Self-Organizing Railway Traffic Management
Federico Naldini, Fabio Oddi, Leo D'Amato, Grégory Marlière, Vito Trianni, Paola Pellegrini
TL;DR
This work addresses the challenge of railroad traffic perturbations by proposing a fully decentralized self-organizing railway TMS (SO-TMS) that replaces centralized optimization with local cooperation among trains. The authors formalize a modular pipeline—neighborhood identification, hypothesis generation via a RECIFE-MILP variant, hypothesis compatibility checks, adaptive consensus-based hypothesis selection, and a merge/repair stage—to produce feasible real-time traffic plans.

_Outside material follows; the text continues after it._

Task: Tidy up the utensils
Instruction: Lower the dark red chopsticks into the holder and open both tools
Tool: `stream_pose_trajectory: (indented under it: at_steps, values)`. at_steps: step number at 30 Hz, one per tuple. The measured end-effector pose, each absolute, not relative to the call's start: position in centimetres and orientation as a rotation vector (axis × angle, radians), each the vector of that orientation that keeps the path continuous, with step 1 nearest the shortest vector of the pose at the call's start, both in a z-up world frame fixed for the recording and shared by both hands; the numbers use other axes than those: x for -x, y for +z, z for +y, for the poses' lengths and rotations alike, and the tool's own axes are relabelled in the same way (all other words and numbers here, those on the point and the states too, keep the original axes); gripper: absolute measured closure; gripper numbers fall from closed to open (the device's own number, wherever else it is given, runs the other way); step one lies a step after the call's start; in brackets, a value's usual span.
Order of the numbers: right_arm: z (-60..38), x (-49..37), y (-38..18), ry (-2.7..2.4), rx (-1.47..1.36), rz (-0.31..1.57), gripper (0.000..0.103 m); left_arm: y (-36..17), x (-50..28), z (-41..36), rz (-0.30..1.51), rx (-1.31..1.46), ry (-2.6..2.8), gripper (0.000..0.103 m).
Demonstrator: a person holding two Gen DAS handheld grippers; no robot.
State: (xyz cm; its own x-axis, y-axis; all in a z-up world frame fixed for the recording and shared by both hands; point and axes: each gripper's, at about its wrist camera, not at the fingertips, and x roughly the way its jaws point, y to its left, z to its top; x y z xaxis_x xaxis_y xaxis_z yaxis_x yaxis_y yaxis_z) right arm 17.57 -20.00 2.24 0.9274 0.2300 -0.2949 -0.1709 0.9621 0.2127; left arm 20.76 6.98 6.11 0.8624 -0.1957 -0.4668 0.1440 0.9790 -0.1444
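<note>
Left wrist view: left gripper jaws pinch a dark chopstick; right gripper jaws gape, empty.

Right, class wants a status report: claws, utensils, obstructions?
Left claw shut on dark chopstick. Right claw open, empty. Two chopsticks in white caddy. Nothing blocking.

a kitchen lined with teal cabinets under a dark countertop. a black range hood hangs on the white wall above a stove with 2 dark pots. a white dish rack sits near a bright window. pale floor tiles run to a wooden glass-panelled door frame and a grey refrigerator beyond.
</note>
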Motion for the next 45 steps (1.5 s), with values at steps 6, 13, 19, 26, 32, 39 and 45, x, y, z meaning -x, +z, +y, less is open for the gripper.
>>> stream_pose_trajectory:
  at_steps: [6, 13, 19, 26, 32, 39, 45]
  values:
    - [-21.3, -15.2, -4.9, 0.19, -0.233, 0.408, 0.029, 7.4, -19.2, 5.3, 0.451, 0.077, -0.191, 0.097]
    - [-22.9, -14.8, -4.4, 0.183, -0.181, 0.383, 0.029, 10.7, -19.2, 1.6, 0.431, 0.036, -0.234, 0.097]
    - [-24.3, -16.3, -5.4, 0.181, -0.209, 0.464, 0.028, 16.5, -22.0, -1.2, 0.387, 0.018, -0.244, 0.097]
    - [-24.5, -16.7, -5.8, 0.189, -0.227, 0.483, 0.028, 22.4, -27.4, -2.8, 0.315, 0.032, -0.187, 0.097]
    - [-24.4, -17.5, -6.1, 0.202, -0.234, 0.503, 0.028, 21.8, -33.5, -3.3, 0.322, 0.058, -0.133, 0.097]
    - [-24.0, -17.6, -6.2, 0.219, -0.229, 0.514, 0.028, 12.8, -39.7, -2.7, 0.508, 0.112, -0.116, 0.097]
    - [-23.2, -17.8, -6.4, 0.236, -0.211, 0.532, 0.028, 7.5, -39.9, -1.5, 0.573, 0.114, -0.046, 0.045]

Through a closed-loop, microscopic OpenTrack simulation of a busy Italian corridor, the SO-TMS consistently outperforms a state-of-the-art centralized baseline, leveraging instance decomposition for tractability and responsiveness. The findings support the practical viability of decentralized, explainable traffic management that preserves feasibility while improving delay performance in complex, competitive railway networks.
Abstract
Improving traffic management in case of perturbation is one of the main challenges in today's railway research. The great majority of the existing literature proposes approaches to make centralized decisions to minimize delay propagation. In this paper, we propose a new paradigm to the same aim: we design and implement a modular process to allow trains to self-organize. This process consists in having trains identifying their neighbors, formulating traffic management hypotheses, checking their compatibility and selecting the best ones through a consensus mechanism. Finally, these hypotheses are merged into a directly applicable traffic plan. In a thorough experimental analysis on a portion of the Italian network, we compare the results of self-organization with those of a state-of-the-art centralized approach. In particular, we make this comparison mimicking a realistic deployment thanks to a closed-loop framework including a microscopic railway simulator. The results indicate that self-organization achieves better results than the centralized algorithm, specifically thanks to the definition and exploitation of the instance decomposition allowed by the proposed approach.